TASK DESCRIPTION
Up to and including the line with "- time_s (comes", please reproduce the lines below exactly, beginning with the first.

───── THE DATA

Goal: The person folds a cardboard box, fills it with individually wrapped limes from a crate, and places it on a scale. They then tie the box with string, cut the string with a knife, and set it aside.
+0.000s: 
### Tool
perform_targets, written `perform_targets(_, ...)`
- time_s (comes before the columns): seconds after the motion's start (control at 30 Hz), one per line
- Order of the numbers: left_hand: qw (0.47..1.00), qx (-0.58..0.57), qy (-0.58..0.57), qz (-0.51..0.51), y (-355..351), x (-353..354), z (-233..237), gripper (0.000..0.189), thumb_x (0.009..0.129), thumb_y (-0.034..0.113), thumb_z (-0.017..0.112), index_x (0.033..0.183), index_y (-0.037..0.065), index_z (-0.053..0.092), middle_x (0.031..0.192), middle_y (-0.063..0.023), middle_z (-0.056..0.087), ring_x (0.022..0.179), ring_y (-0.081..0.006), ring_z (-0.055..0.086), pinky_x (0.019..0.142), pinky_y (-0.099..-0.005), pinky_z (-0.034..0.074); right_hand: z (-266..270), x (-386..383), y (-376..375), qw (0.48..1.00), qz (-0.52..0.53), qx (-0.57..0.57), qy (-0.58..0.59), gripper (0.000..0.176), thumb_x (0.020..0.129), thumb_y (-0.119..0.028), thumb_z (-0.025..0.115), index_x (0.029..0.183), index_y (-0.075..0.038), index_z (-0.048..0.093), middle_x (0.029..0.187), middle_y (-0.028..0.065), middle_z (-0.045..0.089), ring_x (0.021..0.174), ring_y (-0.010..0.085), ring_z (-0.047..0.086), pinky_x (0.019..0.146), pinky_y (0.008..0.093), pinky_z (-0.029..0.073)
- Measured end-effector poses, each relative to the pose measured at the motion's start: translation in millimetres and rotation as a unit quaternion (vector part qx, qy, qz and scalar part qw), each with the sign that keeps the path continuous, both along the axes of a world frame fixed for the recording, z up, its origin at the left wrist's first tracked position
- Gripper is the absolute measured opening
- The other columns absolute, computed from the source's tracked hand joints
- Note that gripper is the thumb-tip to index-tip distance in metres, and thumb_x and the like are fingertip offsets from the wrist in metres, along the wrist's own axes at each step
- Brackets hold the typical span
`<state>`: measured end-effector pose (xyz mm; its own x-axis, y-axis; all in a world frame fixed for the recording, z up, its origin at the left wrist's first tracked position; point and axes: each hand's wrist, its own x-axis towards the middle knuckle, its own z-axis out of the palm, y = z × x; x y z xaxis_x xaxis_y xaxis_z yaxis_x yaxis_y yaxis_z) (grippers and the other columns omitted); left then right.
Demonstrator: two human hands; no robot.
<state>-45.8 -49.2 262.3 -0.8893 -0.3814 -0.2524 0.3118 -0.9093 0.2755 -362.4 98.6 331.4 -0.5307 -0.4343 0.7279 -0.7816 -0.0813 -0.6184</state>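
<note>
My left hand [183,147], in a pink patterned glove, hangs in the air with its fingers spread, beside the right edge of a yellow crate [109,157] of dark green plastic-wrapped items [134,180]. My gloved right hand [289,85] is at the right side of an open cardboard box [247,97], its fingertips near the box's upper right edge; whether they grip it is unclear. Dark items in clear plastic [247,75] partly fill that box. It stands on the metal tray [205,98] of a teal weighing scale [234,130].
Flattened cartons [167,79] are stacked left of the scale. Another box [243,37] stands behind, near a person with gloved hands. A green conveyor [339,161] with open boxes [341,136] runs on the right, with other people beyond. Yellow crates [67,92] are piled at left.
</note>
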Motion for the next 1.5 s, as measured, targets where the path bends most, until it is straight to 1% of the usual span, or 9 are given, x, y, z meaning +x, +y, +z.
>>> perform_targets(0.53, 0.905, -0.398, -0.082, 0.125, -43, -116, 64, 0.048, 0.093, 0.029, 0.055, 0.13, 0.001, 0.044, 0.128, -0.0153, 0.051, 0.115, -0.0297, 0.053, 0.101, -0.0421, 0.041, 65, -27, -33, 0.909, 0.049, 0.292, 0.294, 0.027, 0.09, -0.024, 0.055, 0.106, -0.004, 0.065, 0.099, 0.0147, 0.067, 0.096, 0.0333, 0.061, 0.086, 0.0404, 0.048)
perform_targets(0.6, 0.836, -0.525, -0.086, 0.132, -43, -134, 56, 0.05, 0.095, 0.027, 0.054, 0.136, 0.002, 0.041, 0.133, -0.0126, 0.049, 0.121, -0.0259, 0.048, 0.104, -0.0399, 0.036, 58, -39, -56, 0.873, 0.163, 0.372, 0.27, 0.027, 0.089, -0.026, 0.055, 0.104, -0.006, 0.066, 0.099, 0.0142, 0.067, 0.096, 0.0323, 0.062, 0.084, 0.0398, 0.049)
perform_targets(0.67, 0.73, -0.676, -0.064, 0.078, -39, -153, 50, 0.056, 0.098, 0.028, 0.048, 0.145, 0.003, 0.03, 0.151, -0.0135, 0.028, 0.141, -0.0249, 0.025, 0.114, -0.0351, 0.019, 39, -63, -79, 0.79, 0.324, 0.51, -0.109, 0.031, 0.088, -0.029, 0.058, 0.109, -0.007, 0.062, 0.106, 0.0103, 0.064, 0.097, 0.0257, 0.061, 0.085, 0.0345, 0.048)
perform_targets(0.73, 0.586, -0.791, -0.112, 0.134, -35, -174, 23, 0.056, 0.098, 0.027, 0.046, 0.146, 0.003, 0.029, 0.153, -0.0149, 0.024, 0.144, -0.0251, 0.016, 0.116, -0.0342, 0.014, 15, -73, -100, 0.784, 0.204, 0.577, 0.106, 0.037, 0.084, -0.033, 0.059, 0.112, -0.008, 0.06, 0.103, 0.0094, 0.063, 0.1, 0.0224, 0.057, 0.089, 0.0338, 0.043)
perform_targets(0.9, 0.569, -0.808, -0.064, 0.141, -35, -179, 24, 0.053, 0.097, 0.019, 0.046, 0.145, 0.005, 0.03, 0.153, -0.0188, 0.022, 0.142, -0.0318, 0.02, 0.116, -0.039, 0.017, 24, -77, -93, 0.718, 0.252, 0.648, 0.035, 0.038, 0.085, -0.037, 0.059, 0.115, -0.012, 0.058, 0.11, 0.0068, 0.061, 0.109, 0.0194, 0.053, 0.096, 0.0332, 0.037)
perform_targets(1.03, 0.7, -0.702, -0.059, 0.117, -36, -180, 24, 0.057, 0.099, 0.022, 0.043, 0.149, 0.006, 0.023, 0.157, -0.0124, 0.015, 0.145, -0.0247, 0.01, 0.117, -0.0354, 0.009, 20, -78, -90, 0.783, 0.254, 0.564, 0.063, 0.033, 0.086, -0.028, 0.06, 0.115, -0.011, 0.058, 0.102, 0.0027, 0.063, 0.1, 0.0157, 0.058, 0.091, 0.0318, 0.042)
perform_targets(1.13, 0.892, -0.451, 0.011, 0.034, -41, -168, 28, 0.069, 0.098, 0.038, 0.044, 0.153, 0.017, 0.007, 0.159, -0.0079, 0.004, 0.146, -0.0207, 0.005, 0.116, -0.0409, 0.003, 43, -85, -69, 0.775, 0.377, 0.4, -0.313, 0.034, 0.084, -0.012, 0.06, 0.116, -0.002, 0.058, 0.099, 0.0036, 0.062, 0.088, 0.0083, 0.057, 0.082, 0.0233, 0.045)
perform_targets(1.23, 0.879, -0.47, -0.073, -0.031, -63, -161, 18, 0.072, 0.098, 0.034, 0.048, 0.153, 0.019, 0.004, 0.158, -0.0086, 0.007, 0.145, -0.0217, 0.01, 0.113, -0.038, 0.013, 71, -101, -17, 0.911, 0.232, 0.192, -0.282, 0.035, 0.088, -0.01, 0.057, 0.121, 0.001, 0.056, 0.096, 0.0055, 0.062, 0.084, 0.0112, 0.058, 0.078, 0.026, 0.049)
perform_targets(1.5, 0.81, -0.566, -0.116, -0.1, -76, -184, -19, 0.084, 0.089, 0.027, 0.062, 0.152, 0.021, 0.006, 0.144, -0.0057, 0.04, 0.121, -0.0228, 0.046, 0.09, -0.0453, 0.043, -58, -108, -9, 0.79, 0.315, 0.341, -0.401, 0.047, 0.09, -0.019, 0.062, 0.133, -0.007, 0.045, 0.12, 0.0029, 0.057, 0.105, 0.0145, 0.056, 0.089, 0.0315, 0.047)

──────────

OUTPUT BELOW
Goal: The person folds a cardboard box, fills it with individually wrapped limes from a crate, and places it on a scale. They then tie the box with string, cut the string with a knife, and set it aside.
+0.000s: 
### Tool
perform_targets, written `perform_targets(_, ...)`
- time_s (comes before the columns): seconds after the motion's start (control at 30 Hz), one per line

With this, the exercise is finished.